2) J. Binney, S. Tremaine: Galactic Dynamics (Princeton University Press 1988)
3) D. Heggie, P. Hut: The gravitational million-body problem (Cambridge University Press 2003)
4) Initial Conditions for Star Clusters:
5) The stellar and sub-stellar IMF of simple and composite populations:
6) The universality hypothesis: binary and stellar populations in star clusters and galaxies:

  Comments: Aims: To gain a deeper understanding of stellar dynamics, and of the birth, origin and properties of stellar populations and the fundamental building blocks of galaxies. See the webpage for details.

Start: Monday, 17.10.2016, 15:15
astro856 Quasars and Microquasars
Th 13-15, Raum 0.01, MPIfR
  Instructor(s): M. Massi
  Contents: Stellar-mass black holes in our Galaxy mimic many of the phenomena seen in quasars but at much shorter timescales. In these lectures we present and discuss how the simultaneous use of multiwavelength observations has allowed a major progress in the understanding of the accretion/ejection phenomenology.

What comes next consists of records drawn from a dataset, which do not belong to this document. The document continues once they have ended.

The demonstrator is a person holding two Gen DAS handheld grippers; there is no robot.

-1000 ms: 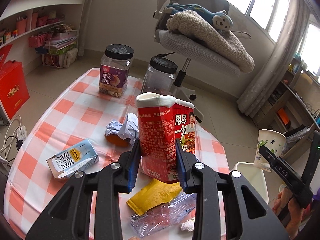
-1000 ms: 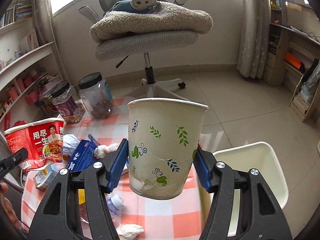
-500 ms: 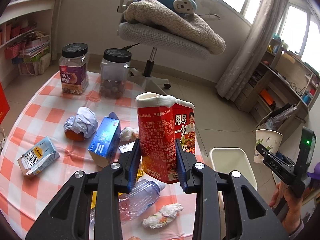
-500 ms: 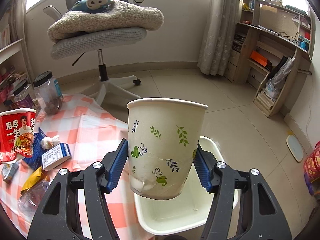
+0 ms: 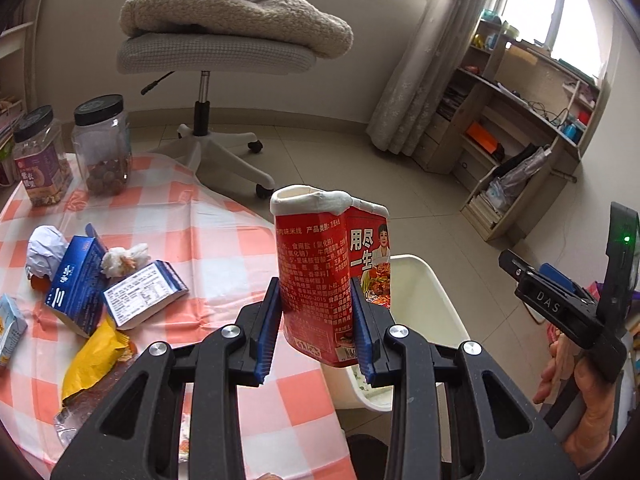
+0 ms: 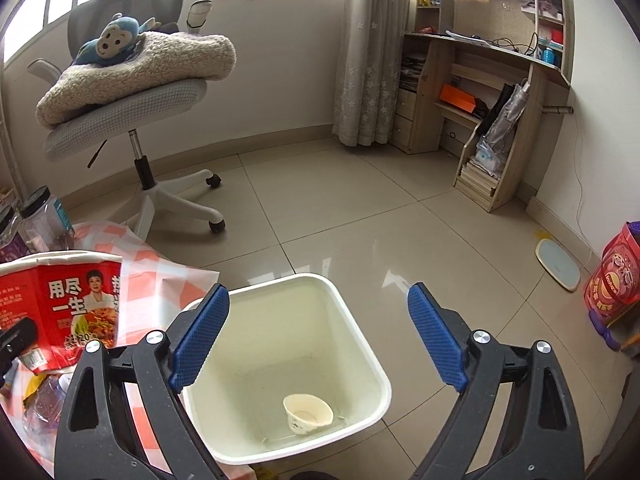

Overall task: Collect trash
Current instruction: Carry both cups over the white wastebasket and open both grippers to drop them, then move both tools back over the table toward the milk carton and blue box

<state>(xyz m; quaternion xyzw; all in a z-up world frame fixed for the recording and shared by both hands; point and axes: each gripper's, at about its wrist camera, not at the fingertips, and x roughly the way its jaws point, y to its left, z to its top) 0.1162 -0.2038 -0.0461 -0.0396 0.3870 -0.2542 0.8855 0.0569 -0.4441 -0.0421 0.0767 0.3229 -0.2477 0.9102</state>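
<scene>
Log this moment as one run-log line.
left tool: shut on red noodle carton | right tool: jaws just opened, empty, above bin | paper cup: lying in bin

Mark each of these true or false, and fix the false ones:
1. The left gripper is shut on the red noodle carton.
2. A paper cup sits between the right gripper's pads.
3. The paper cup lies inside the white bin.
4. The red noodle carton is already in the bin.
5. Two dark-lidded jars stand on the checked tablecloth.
1. True. The left gripper clamps the red noodle carton.
2. False. The right gripper is open, its jaws having just been opening, with nothing between them.
3. True. The paper cup lies on the floor of the white bin.
4. False. It is held above the table edge, beside the bin.
5. True. The jars stand on the checked tablecloth.
</scene>
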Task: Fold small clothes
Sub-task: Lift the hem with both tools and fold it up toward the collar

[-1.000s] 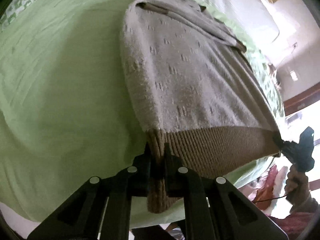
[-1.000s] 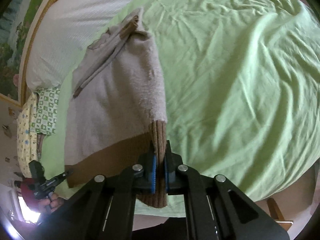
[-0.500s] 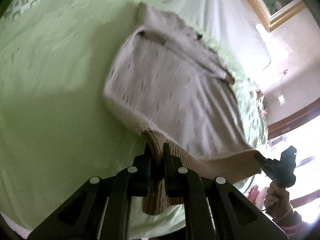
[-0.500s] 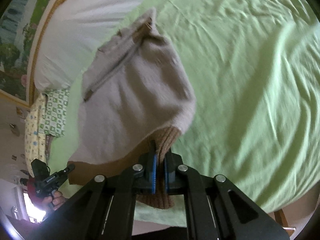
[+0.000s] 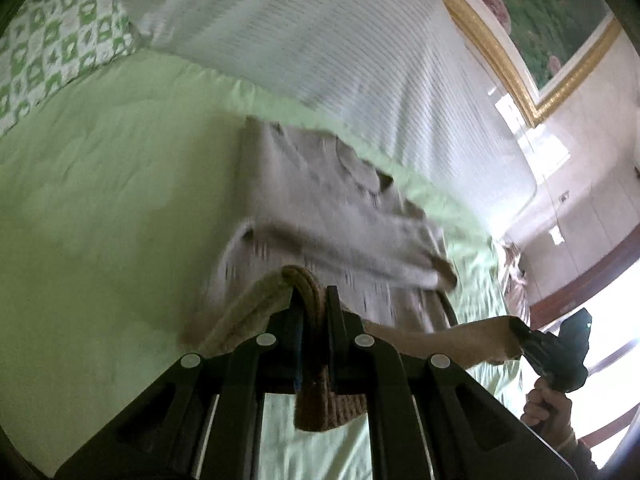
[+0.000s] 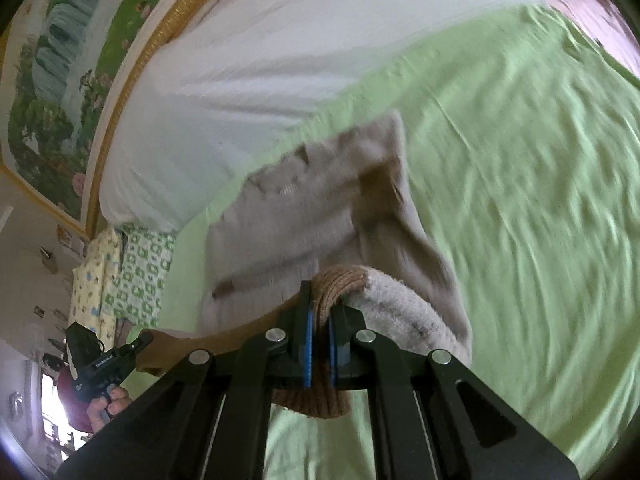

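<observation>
Two wrist fisheyes, each close behind its gripper, angled down, sharing sweater and green bed

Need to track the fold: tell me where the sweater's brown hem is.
The brown hem is off the green sheet, pinched at one corner in the left claw and at the other in the right claw.

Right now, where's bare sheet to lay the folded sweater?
Bare green sheet lies between the sweater and the checked pillow; a wider bare stretch flanks the sweater's other side. Crowded along the white bedding.
</observation>
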`<state>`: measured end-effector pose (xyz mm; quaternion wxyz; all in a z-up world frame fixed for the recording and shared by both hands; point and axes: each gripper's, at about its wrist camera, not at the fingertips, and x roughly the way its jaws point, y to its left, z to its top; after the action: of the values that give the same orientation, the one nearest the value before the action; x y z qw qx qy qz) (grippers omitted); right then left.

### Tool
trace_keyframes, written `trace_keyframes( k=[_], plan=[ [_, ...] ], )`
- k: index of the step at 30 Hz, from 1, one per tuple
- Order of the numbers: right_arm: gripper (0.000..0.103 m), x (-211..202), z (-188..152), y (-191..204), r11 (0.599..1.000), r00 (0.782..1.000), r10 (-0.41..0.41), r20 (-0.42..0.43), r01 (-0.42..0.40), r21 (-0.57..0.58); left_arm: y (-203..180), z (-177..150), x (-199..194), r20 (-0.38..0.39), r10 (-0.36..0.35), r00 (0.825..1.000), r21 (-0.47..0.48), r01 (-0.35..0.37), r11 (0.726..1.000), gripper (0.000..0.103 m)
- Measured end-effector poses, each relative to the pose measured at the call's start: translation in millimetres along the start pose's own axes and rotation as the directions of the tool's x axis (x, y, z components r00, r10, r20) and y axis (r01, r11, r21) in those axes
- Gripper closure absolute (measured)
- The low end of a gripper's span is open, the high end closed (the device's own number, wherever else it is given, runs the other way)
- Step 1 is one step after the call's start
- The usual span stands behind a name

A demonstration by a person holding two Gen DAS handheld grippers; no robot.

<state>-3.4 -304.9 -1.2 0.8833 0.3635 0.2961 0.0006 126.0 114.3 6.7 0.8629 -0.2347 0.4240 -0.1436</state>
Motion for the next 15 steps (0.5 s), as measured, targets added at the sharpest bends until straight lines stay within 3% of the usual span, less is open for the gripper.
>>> trace_keyframes(
  k=[8,15],
  plan=[
    [0.096,46.9,67.9,2.2,1.0,0.999,0.009,0.035,-0.01,0.008,-7.6,70.1,60.1,0.023,0.011,1.0,-0.019,-0.01,1.0,0.096],
    [0.096,99.5,123.7,-12.7,0.999,0.999,-0.023,0.037,0.022,0.032,-4.7,128.5,135.0,0.0,0.035,0.999,-0.026,-0.035,0.999,0.096]
  ],
)
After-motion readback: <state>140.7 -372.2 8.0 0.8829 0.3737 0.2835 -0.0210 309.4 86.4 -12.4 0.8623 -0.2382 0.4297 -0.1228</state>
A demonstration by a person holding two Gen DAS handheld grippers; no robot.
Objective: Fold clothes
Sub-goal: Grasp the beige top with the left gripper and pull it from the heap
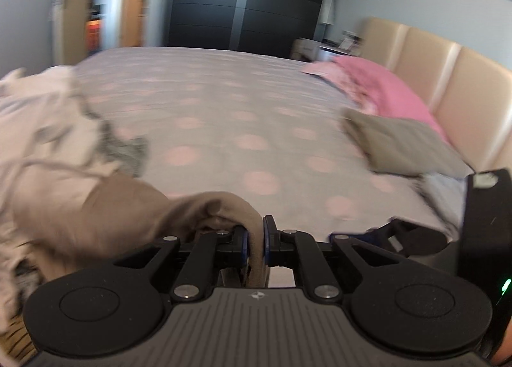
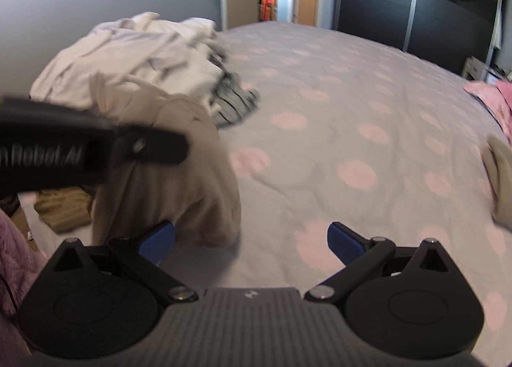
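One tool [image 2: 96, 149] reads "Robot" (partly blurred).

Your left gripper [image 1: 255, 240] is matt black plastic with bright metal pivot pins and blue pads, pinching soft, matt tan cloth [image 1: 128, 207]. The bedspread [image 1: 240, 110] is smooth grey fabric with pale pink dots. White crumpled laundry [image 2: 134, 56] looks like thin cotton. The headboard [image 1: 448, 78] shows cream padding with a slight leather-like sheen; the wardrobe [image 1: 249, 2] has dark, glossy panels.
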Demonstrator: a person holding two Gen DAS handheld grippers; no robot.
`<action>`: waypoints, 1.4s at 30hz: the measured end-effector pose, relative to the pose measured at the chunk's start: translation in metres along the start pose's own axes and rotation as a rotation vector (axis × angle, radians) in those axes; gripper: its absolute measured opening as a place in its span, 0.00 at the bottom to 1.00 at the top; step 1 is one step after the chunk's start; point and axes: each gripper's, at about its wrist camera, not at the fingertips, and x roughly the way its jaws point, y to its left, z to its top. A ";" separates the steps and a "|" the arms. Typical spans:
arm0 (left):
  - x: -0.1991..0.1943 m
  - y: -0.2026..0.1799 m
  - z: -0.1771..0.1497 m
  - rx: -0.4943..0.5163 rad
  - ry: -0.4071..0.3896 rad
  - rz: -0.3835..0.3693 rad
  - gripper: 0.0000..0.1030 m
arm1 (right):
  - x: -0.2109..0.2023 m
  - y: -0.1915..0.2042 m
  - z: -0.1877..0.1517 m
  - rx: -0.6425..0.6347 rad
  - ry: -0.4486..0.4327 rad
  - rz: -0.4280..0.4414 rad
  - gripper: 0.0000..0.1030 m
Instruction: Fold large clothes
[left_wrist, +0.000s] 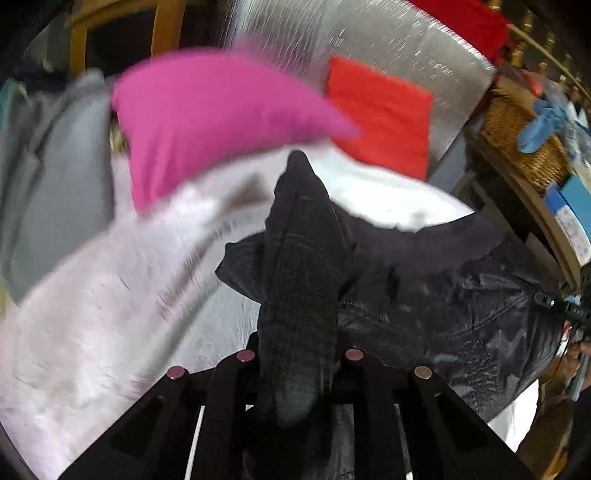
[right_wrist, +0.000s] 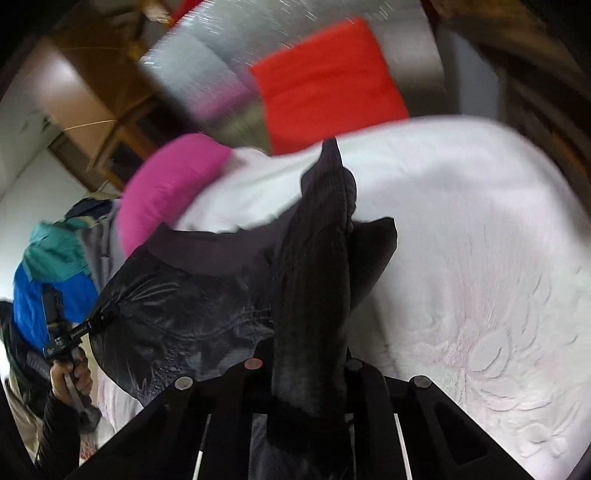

1. Microquasars and Quasars
Stellar evolution, white dwarf, neutron star, BH

2. Accretion power in astrophysics
Nature of the mass donor: Low and High Mass X-ray Binaries
Accretion by wind or/and by Roche lobe overflow
Eddington luminosity
Mass function: neutron star or black hole ?

3. X-ray observations
Temperature of the accretion disc and inner radius
Spectral states
Quasi Periodic Oscillations (QPO)

4. Radio observations
Single dish monitoring and VLBI
Superluminal motion (review, article)
Doppler Boosting
Synchrotron radiation
Plasmoids and steady jet

5. AGN
  Comments: http://www3.mpifr-bonn.mpg.de/staff/mmassi/#microquasars1
6957  IMPRS-Seminar
Mo 13-14, MPIfR, HS 0.01
  Instructor(s): R. Mauersberger
  Prerequisites: Doctoral candidate in Astronomy
  Contents: In this seminar, doctoral candidates give 20 min. status reports on their thesis work about once a year. A presentation is followed by a scientific discussion. All participants provide feedback on the presentation technique using a standardized format.
  Literature: J. Kuchner: Marketing for Scientists, Island Press
6952  Seminar on theoretical dynamics
Fr 14-16, Raum 3.010, AIfA
  Instructor(s): P. Kroupa, J. Pflamm-Altenburg
  Prerequisites: Diploma/masters students and upwards
  Contents: Formation of planetray and stellar systems
Stellar populations in clusters and galaxies
Processes governing the evolution of stellar systems
  Literature: Current research papers.
6954  Seminar on galaxy clusters
Th 15-17, Raum 0.006, AIfA
  Instructor(s): T. Reiprich, Y. Zhang
  Prerequisites: Introduction to astronomy.
  Contents: The students will report about up to date research work on galaxy clusters based on scientific papers.
  Literature: Will be provided.
6961  Seminar on stars, stellar systems, and galaxies
Di 16-17:30, Raum 3.010, AIfA
  Instructor(s): P. Kroupa, J. Pflamm-Altenburg
  Prerequisites: 10th semester and upwards
  Contents: Current research problems
  Literature: Current research papers
  Comments: Students and postdocs meet once a week for a presentation and discussion of a relevant recent and published research results.